▶ [Task description]: Transcribe the stretch of entries below from the line with "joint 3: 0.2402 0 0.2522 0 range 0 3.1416" through the line with "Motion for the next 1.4", exactly and with both ends included; leave out all other lines.
● ● ● ● ● ● ●
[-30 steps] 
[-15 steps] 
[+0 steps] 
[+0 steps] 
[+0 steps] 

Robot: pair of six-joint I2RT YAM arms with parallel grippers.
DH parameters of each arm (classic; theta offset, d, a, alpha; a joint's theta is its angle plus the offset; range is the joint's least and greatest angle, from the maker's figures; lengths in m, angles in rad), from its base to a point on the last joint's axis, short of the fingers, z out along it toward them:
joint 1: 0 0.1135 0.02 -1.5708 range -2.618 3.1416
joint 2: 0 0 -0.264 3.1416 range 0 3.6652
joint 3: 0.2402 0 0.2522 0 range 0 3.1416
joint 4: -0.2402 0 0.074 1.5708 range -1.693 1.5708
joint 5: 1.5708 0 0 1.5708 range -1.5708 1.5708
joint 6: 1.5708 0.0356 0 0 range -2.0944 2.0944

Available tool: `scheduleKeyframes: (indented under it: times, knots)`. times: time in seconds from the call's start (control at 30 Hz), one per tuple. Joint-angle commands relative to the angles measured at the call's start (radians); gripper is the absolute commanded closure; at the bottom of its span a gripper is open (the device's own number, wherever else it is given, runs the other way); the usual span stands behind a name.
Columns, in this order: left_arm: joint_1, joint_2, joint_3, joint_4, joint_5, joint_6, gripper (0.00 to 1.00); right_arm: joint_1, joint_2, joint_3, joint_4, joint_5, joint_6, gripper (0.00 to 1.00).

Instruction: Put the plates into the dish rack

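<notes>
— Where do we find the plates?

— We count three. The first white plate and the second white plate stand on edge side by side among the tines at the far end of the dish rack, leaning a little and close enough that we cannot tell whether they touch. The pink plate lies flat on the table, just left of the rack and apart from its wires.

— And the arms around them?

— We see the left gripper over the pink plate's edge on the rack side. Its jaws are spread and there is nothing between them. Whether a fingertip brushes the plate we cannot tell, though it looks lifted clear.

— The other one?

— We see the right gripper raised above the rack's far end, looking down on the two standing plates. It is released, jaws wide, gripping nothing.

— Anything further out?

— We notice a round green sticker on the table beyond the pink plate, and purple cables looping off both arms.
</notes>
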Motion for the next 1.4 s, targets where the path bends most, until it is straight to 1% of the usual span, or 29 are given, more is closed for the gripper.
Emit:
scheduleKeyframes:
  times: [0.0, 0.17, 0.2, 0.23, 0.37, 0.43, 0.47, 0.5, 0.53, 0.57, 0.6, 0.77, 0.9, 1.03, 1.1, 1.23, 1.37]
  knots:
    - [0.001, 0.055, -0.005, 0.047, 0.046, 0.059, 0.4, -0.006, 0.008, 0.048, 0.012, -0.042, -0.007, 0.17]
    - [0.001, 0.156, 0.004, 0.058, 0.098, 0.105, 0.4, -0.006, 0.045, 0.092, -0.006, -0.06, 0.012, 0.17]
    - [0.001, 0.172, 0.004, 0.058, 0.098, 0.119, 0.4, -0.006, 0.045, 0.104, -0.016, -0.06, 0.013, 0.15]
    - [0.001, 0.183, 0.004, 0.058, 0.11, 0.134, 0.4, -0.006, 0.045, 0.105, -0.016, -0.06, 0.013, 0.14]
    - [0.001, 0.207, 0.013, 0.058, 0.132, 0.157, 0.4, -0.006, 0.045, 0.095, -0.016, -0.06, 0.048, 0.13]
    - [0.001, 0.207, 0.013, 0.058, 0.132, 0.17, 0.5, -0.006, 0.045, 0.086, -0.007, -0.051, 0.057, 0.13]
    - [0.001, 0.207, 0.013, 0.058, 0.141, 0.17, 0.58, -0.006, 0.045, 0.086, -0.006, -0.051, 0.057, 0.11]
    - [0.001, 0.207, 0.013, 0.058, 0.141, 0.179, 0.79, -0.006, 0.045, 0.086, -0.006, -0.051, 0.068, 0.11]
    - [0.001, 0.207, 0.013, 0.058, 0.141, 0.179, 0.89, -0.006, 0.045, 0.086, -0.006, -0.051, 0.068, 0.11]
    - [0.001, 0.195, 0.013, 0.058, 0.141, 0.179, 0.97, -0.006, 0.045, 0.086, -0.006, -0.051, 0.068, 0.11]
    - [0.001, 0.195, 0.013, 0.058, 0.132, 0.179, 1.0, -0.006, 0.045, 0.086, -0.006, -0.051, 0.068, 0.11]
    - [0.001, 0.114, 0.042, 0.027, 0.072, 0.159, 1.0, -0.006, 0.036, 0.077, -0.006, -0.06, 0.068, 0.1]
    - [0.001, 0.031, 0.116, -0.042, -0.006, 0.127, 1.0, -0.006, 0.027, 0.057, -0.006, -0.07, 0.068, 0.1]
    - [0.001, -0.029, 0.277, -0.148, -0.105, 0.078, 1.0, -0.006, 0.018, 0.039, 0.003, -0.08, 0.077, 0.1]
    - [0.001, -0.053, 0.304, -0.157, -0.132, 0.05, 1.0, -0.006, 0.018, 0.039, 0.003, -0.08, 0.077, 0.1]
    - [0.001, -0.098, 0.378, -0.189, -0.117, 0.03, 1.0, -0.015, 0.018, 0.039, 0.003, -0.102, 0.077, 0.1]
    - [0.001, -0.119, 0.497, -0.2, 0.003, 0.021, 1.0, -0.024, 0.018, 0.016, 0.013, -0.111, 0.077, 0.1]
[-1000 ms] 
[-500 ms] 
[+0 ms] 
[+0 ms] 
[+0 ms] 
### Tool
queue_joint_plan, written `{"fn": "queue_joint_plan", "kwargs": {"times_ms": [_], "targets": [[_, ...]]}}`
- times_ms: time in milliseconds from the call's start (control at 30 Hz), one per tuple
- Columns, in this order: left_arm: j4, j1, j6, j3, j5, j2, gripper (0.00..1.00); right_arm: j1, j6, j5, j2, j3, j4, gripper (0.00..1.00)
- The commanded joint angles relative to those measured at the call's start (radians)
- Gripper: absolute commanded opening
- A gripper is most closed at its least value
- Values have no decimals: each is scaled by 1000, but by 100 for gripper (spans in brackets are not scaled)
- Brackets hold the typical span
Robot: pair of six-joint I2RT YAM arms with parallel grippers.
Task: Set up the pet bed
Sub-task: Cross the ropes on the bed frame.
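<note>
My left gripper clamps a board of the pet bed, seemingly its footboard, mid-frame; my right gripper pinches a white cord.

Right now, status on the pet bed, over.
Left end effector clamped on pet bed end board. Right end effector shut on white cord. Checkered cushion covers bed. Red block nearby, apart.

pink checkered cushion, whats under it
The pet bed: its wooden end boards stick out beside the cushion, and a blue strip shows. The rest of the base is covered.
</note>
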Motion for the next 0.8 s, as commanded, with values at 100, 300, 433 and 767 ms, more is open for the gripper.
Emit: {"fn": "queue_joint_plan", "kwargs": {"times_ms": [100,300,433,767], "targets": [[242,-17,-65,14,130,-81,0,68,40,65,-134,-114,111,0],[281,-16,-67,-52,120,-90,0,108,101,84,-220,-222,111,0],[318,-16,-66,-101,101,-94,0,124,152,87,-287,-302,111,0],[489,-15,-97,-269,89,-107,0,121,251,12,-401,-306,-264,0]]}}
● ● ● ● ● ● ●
▶ [Finished exercise]:
joint 3: 0.2402 0 0.2522 0 range 0 3.1416
joint 4: -0.2402 0 0.074 1.5708 range -1.693 1.5708
joint 5: 1.5708 0 0 1.5708 range -1.5708 1.5708
joint 6: 1.5708 0.0356 0 0 range -2.0944 2.0944

Available tool: `scheduleKeyframes: (indented under it: times, knots)`. times: time in seconds from the call's start (control at 30 Hz), one per tuple. Joint-angle commands relative to the angles measured at the call's start (radians); gripper is the absolute commanded closure; at the bottom of its span a gripper is open (the device's own number, wherever else it is given, runs the other way); the usual span stands behind a name.
Columns, in this order: left_arm: joint_1, joint_2, joint_3, joint_4, joint_5, joint_6, gripper (0.00 to 1.00); right_arm: joint_1, joint_2, joint_3, joint_4, joint_5, joint_6, gripper (0.00 to 1.00).

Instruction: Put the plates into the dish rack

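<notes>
— Where do we find the plates?

— We count three. The first white plate and the second white plate stand on edge side by side among the tines at the far end of the dish rack, leaning a little and close enough that we cannot tell whether they touch. The pink plate lies flat on the table, just left of the rack and apart from its wires.

— And the arms around them?

— We see the left gripper over the pink plate's edge on the rack side. Its jaws are spread and there is nothing between them. Whether a fingertip brushes the plate we cannot tell, though it looks lifted clear.

— The other one?

— We see the right gripper raised above the rack's far end, looking down on the two standing plates. It is released, jaws wide, gripping nothing.

— Anything further out?

— We notice a round green sticker on the table beyond the pink plate, and purple cables looping off both arms.
</notes>
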Motion for the next 1.4 s, targets where the path bends most, until it is straight to 1% of the usual span, or 29 are given, more is closed for the gripper.

No further output is required, since the answer is complete.